Spatial and temporal distributions of metal ions in vitro and in vivo are crucial in our understanding of the roles of metal ions in biological systems, and yet there is a very limited number of methods to probe metal ions with high space and time resolution, especially in vivo. To overcome this limitation, we report a Zn2+-specific near-infrared (NIR) DNAzyme nanoprobe for real-time metal ion tracking with spatiotemporal control in early embryos and larvae of zebrafish. By conjugating photocaged DNAzymes onto lanthanide-doped upconversion nanoparticles (UCNPs), we have achieved upconversion of a deep tissue penetrating NIR 980 nm light into 365 nm emission. The UV photon then efficiently photodecages a substrate strand containing a nitrobenzyl group at the 2'-OH of adenosine ribonucleotide, allowing enzymatic cleavage by a complementary DNA strand containing a Zn2+-selective DNAzyme. The product containing a visible FAM fluorophore that is initially quenched by BHQ1 and Dabcyl quenchers is released after cleavage, resulting in higher fluorescent signals. The DNAzyme-UCNP probe enables Zn2+ sensing by exciting in the NIR biological imaging window in both living cells and zebrafish embryos and detecting in the visible region. In this study, we introduce a platform that can be used to understand the Zn2+ distribution with spatiotemporal control, thereby giving insights into the dynamical Zn2+ ion distribution in intracellular and in vivo models.

Sequence-Specific Control of Inorganic Nanomaterials Morphologies by Biomolecules.

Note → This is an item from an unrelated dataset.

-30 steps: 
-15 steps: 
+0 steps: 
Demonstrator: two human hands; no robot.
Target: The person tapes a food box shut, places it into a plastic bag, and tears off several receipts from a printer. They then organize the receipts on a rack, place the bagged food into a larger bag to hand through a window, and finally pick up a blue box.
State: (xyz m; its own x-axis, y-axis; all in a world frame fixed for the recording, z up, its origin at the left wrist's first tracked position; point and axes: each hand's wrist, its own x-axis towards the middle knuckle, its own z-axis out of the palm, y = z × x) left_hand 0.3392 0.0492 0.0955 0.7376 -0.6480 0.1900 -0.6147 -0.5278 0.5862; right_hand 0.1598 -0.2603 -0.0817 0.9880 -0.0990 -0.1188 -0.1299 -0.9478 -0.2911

Controlling morphologies of nanomaterials such as their shapes and surface features has been a major endeavor in the field of nanoscale science and engineering, because the morphology is a major determining factor for functional properties of nanomaterials. Compared with conventional capping ligands based on organic molecules or polymers, the programmability of biomolecules makes them attractive alternatives for morphology-controlled nanomaterials synthesis. Towards the goal of predictable control of the synthesis, many studies have been performed on using different sequences of biomolecules to generate specific nanomaterial morphology. In this review, we summarize recent studies in the past few years on using DNA and peptide sequences to control inorganic nanomaterial morphologies, focusing on both case studies and mechanistic investigations. The functional properties resulting from such a sequence-specific control are also discussed, along with strengths and limitations of different approaches to achieving the goal.